Street people smell me coming from blocks away — even before I’m able to smell them. They swoop down on me like hawks on field mice, relentless and ruthless, honing in on weakness.
Missionaries and evangelists single me out of the crowd with ease, delighted to tell me I’m going to hell. They’re always rather taken aback when I shrug and say, “I know.”
Political activists quickly cull me from the pack if there’s a petition to be signed or a survey to be taken.
We won’t go into what happens whenever there’s a call for volunteers.
And once, when I was an exhausted young mother trudging thru the grocery store late in the evening, a tarted up Mary Kay rep pressed her business card into my hand and said, “Call me. I can help.”
So it doesn’t surprise me when the kid working the street corner turns his attention my way. What surprises me is his sign: HOW’S YOUR KARMA?
I’m used to veiled threats from chain letters and pass-this-on-or-else media postings and cancer insurance brochures and WatchTower pamphlets. And street people by definition pose a threat, since their rules are not ours. But this is a novel approach. The kid is clever.
He has the face of a cherub — hasn’t been living the life too long. He gets a little too close, thrusts his sign at me, and says, “How are you today, Ma’am?”
“Living my karma,” I reply. “Shouldn’t you worry about your own more than mine?”
He laughs and says, “We’re all one, Miss. We’re all one.”

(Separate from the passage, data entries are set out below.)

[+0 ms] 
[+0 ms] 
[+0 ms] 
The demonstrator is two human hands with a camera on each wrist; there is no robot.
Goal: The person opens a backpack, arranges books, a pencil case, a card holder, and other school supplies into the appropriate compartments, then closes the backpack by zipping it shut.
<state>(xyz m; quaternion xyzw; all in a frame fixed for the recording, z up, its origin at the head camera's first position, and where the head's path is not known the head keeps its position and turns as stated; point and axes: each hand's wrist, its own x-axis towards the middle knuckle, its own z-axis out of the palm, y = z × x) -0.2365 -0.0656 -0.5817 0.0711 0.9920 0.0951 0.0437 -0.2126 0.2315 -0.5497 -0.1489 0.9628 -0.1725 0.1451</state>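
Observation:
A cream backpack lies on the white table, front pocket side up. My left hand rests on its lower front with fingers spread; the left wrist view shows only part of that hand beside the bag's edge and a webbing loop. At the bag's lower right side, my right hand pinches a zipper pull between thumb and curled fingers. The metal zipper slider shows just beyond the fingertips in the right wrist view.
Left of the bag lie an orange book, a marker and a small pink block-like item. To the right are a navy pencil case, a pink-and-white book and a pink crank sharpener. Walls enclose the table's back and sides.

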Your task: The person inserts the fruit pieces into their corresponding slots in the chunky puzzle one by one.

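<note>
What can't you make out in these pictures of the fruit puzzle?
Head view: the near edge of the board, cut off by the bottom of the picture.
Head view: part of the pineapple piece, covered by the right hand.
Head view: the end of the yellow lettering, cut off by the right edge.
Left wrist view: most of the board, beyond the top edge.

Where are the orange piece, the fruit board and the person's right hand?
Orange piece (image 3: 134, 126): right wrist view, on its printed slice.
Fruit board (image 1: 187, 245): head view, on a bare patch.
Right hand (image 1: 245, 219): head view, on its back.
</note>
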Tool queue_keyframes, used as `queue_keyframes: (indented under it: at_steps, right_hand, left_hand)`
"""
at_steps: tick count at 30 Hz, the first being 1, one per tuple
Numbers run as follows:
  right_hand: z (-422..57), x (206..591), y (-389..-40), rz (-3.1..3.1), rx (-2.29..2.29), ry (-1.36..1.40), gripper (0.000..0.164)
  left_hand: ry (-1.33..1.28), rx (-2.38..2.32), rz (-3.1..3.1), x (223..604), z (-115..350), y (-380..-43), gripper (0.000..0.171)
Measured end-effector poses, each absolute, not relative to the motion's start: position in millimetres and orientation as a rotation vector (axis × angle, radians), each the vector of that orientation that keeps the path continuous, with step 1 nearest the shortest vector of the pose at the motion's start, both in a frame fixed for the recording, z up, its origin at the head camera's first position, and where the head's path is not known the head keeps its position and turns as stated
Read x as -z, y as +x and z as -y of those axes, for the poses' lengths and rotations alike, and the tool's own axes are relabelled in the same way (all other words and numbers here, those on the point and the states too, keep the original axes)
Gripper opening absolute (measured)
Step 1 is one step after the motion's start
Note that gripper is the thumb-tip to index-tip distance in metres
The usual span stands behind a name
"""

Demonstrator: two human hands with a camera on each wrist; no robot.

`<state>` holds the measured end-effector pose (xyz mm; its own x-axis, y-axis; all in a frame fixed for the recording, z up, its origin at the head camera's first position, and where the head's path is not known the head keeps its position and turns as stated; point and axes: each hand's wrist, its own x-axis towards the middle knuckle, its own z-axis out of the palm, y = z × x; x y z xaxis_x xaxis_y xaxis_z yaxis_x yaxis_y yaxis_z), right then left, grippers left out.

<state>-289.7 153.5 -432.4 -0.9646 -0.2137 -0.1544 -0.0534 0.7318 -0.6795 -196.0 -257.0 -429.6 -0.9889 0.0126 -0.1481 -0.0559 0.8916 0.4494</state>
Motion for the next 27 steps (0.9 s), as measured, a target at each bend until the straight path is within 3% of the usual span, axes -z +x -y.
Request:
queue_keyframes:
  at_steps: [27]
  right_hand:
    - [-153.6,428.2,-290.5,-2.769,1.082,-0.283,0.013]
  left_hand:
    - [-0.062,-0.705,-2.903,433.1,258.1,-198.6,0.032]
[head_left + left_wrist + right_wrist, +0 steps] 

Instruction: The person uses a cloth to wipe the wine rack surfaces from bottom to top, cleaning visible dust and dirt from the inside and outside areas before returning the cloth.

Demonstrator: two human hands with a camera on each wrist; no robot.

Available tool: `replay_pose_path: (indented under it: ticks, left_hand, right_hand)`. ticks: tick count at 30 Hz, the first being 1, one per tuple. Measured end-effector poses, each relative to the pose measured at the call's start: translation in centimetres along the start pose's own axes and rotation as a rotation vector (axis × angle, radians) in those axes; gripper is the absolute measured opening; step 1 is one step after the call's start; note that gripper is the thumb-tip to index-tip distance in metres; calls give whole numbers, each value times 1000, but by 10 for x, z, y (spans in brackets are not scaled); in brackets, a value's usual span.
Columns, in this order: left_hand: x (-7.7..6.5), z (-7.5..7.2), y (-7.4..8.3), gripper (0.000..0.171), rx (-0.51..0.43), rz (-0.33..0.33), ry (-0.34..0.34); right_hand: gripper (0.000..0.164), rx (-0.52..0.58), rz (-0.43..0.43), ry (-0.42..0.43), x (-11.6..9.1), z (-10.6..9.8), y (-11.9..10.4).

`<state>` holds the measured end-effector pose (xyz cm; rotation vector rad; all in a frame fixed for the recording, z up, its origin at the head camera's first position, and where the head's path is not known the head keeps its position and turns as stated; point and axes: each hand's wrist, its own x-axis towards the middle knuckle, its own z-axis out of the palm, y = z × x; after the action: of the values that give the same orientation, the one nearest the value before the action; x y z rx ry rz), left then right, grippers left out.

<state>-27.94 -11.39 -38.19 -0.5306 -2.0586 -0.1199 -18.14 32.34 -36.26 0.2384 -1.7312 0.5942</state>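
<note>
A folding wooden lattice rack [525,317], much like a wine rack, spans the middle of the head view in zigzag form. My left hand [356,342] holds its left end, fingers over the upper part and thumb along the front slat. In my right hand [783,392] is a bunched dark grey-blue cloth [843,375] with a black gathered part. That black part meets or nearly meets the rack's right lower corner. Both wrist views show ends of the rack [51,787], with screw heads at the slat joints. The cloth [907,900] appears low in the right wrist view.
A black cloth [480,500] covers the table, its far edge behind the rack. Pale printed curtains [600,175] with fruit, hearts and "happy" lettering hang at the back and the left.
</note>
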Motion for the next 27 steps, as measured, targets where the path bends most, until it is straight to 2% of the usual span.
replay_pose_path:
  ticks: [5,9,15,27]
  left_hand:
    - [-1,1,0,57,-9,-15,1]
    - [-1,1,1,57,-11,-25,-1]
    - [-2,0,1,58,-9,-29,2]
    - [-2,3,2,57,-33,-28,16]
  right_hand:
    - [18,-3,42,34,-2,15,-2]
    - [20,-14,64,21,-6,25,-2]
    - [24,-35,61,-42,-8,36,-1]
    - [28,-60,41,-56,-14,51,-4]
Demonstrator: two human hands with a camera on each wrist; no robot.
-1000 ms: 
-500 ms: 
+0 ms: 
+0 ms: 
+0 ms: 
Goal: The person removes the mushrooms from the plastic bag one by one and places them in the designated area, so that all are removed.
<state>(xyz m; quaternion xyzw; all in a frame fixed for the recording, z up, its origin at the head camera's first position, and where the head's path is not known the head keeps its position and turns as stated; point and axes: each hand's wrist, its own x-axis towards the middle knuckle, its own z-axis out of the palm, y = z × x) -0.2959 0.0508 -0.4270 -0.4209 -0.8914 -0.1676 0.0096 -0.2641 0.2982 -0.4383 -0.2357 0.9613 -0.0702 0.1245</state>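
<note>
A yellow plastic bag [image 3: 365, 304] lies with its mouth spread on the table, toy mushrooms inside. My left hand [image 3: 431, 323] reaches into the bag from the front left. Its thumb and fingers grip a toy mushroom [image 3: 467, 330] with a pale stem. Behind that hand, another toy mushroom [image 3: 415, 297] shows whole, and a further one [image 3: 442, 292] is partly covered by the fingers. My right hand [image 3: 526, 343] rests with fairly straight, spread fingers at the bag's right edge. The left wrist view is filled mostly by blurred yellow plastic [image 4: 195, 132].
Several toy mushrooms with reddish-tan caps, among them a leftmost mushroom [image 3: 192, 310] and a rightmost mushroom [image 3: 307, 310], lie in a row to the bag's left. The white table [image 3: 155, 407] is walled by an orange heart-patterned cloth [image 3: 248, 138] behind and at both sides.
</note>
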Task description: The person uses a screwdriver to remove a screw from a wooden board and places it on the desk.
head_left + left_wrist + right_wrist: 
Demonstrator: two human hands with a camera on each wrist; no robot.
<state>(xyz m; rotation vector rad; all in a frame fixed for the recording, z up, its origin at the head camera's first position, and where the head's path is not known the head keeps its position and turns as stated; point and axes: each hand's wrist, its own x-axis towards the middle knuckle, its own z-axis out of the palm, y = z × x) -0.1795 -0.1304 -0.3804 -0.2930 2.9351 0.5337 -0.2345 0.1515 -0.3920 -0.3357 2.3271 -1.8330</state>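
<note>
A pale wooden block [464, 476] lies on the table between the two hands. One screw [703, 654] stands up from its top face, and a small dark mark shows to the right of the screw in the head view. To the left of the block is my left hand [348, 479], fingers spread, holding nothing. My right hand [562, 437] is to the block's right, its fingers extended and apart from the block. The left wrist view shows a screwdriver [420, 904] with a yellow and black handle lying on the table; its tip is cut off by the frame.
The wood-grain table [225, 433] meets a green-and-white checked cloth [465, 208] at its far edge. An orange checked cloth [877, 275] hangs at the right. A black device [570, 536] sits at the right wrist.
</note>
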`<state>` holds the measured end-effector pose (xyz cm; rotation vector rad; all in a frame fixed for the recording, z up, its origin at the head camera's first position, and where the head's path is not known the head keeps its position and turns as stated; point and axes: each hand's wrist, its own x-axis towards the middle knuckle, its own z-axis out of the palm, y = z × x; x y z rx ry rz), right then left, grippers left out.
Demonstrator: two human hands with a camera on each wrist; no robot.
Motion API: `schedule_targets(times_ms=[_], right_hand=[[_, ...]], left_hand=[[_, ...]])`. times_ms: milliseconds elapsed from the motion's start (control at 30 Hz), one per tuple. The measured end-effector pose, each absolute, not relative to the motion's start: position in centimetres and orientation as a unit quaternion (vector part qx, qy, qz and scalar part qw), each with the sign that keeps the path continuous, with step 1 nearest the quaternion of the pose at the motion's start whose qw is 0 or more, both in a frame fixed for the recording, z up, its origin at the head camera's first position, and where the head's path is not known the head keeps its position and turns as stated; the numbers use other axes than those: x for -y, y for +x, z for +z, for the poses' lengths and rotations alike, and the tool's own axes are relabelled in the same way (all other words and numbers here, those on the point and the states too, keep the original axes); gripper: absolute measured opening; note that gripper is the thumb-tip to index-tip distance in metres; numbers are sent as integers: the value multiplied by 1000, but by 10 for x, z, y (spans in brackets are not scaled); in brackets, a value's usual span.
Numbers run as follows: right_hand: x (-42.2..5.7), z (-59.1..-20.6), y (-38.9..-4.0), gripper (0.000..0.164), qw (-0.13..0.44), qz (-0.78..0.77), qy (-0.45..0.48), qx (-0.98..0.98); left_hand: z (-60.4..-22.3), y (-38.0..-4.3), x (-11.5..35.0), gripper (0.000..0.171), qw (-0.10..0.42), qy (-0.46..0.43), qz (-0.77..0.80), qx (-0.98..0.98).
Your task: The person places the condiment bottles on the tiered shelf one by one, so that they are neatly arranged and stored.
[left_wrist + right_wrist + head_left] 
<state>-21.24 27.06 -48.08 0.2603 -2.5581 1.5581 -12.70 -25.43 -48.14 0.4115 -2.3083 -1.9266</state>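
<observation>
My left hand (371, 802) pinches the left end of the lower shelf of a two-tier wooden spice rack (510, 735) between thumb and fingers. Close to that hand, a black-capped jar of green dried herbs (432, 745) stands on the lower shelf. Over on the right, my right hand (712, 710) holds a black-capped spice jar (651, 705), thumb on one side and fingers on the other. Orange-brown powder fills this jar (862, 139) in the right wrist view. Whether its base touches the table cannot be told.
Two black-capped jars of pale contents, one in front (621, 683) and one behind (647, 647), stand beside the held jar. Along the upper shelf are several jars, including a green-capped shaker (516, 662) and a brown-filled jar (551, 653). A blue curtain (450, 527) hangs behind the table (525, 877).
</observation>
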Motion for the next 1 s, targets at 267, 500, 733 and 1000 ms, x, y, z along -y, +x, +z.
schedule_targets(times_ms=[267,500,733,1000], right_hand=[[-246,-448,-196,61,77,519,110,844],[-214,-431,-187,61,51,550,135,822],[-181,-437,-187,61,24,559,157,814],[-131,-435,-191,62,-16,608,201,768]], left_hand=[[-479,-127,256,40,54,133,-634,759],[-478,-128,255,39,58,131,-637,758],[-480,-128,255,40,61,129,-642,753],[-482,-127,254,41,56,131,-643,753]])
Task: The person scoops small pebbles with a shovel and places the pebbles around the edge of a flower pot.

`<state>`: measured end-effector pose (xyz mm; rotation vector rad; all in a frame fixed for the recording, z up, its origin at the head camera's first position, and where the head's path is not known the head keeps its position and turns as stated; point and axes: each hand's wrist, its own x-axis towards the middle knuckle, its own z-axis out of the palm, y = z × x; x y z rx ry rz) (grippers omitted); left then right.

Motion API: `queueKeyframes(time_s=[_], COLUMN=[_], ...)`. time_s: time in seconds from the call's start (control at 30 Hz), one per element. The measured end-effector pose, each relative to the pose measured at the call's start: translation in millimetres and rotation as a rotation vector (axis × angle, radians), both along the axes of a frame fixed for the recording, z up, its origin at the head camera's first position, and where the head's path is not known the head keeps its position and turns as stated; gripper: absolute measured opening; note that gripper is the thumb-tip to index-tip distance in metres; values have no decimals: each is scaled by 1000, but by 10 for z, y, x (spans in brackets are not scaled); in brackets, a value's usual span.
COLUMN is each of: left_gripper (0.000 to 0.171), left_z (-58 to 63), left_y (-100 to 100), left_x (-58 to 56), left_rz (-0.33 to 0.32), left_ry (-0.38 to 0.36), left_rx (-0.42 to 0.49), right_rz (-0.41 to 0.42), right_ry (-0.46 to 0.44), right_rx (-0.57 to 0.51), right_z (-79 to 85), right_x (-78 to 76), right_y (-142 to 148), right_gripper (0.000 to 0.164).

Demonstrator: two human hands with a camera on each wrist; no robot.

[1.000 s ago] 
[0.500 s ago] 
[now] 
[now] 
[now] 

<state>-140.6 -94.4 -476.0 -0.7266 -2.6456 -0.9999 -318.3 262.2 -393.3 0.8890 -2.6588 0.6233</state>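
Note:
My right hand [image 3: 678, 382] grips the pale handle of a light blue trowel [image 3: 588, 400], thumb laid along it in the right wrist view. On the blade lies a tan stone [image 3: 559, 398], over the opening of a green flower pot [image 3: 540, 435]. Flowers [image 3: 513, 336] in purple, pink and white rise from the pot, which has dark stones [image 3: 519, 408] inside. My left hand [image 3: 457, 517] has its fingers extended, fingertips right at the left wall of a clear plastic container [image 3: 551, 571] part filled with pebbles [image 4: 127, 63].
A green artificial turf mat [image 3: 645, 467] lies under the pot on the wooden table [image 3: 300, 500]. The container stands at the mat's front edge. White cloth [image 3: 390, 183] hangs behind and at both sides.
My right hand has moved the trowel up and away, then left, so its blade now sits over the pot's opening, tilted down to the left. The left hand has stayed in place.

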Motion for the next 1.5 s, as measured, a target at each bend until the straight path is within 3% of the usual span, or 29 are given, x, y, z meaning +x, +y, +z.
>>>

He has a point. I give him the dollar I have in my back pocket.
Later, I realize it was a $20. Karma is a bitch.
Inadvertent down payments on satori are just as good as the ones you make with the little coupon book they give you at birth.
Here’s hoping! I did have to look up satori. Thanks for a great new word :-)
It’s worth $20 to be called “Miss”!!❤️❤️
I remember the first time I got Ma’am-ed. Such a sobering moment. It wasn’t the last time, alas.